Letter to the Editor

Take a breath, talk over coffee

To the Editor:

Recently, I attended a memorial service for Sterling Olmstead, who in the 1960s, chaired what was then called the Department of Language and Literature. Olmstead was a Quaker, and the service was conducted “according to the manner of Friends,” meaning that much of the time was spent in sitting silently, waiting for the spirit to move someone to speak, and listening closely to both the silence and what was said.

One person recalled Olmstead saying that, in a situation of conflict, much can be accomplished over a cup of coffee. His belief that sitting together over coffee can help to resolve conflicts seems of a piece with the Friends’ practice of sitting silently, waiting for someone to be moved by a spirit within, and of listening closely both to what is said and to the silence out of which words are spoken.

I thought of Olmstead when I read The Polytechnic story about the recent “Pizza with the Cabinet” meeting that almost wasn’t, because all but one member of the cabinet chose not to attend. There are, undeniably, conflicts between students and the administration, conflicts that won’t be fully resolved over a few gallons of coffee or a few dozen pizzas. But, as Olmstead knew, something can be accomplished if people of differing opinions will just sit down together and listen carefully to each other. Nothing useful will be accomplished if people refuse even to meet.

The Poly quotes Vice President for Student Life Timothy Sams as saying that the reason so many members of the cabinet chose not to attend Pizza with the Cabinet was that they were “hurt” by the resolution recently adopted by the Senate. I hope his meaning was somehow garbled. One can disagree with the resolution, in whole or in part. It is strongly worded, and it makes claims that are debatable. And I can understand why some members of the administration might take offense at some of what the resolution has to say. But they stayed away because they were “hurt”? Does a responsible administrator renege on a promise to meet with students because her or his feelings have been hurt?

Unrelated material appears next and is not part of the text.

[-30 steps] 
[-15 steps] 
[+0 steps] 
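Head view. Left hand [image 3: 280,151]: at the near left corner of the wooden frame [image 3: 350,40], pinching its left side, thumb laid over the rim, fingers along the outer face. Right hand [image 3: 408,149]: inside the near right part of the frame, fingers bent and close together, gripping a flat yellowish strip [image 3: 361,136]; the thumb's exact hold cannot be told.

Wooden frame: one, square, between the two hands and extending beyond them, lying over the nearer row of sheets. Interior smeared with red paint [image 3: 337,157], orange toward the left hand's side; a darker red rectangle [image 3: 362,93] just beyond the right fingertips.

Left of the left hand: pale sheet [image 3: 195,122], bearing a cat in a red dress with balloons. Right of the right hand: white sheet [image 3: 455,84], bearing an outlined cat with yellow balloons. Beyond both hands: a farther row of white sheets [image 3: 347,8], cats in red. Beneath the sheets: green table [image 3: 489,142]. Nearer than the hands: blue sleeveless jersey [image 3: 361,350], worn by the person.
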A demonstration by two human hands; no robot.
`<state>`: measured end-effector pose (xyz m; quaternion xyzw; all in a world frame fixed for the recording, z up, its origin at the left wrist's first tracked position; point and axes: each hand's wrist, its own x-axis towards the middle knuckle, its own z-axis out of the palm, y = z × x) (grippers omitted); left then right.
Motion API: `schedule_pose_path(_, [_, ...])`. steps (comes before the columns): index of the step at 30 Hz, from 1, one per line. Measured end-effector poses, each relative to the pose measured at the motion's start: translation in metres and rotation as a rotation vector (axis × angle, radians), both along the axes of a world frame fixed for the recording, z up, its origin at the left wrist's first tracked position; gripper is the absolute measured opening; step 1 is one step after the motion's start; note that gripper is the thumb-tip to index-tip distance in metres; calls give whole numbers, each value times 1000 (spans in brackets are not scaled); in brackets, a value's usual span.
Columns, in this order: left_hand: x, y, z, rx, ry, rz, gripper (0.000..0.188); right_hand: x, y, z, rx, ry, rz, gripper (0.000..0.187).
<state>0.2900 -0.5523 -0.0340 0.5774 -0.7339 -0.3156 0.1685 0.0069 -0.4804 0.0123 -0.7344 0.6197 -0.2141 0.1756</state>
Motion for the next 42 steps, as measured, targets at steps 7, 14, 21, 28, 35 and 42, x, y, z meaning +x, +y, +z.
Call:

Olmstead held administrative positions here at RPI and elsewhere during turbulent times. He dealt with strongly held conflicting opinions, and I have no doubt that he endured his share of anger, intemperate language, and even insult. But he believed in the simple act of sitting down with friends and opponents alike, allowing them to have their say, and listening carefully. This practice is not unique to Quakers; it’s what members of an academic community are supposed to do. RPI needs to resume following the practice of Olmstead and thousands of other successful academic administrators.